- Chaukot, Kavre

Information
- Type: High school
- Motto: Education beyond the textbook, Education beyond the classroom.
- Established: 1998
- School district: Kavrepalanchok District
- Principal: Narad Kumar Rijal
- Staff: 85
- Grades: 1 — +2
- Enrollment: 650
- Website: kuhs.edu.np

= Kathmandu University High School =

Kathmandu University High School (KUHS) is a high school located in Chaukot, Panauti, in the Kavrepalanchok District of Nepal. Kathmandu University High School, initially named Kathmandu University Preparatory School, was established in 1998 with only 60 primary students from local areas and children of the staff of Kathmandu University. The School started in a rented building near a place called Bansghari in Dhulikhel with a few staff members, under the leadership of Mr. Aiden Warlow as principal. The school has always been a non-profit organization established under the umbrella of Kathmandu University.

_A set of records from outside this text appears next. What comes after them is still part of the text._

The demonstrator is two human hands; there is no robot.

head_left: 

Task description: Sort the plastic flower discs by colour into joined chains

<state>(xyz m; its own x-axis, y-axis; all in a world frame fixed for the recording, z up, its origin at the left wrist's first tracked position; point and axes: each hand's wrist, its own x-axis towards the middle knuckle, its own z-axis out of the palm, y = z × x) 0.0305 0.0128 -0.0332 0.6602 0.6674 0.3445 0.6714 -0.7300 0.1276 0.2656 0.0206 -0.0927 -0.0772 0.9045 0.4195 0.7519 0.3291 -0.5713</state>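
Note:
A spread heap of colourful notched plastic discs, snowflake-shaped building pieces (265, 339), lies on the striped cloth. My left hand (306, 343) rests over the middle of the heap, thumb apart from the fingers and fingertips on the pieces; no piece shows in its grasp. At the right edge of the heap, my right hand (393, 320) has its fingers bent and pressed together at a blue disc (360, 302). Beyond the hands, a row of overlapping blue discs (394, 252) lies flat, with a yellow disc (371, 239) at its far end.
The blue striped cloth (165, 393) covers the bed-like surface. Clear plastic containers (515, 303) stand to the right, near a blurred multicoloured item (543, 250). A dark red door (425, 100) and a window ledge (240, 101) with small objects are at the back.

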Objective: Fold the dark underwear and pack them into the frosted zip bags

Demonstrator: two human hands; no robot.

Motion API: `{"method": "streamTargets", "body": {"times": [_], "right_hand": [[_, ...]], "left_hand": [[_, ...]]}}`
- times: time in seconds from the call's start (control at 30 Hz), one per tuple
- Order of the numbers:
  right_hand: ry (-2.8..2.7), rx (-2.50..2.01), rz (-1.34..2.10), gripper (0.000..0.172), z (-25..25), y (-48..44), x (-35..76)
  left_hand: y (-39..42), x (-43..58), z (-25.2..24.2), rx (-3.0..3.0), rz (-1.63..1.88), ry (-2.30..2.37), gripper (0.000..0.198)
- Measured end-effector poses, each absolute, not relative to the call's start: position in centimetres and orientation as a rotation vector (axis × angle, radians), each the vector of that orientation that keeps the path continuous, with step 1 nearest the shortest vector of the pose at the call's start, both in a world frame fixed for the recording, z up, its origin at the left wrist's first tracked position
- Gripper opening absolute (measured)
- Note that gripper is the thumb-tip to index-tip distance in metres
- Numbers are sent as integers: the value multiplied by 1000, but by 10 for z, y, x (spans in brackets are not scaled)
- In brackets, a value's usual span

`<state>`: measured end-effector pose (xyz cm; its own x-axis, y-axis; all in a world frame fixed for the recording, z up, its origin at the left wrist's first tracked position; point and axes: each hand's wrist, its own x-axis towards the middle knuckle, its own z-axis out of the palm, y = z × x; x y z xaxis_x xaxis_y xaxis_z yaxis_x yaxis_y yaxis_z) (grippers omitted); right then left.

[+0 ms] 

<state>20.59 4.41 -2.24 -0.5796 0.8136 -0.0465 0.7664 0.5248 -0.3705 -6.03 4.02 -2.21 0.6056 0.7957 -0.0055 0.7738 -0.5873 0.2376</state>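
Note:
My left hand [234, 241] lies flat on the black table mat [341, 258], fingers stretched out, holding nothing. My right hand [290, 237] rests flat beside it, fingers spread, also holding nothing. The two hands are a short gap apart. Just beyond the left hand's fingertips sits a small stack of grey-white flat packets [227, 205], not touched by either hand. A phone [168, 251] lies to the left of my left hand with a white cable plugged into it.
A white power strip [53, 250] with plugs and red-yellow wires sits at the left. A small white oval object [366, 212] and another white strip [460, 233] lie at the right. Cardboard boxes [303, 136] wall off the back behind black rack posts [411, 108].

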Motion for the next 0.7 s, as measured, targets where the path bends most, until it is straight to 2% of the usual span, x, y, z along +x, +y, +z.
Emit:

In 2000, the school moved to its own new campus in Chaukot, provided by Kathmandu University. In 2009, the school opened the A level program from the University of Cambridge International Examinations.

The school currently has four major buildings for teaching and learning from grades one to twelve: The school has its own Primary Boys and Girls .The school began its (10 + 2) examination in the Science stream, in addition to the A level programme from the University of Cambridge International Examinations. The Cambridge A-level programme is no longer continued in KUHS. The school receives support and cooperation from teaching and non-teaching staffs of Kathmandu University and Dhulikhel Teaching Hospital.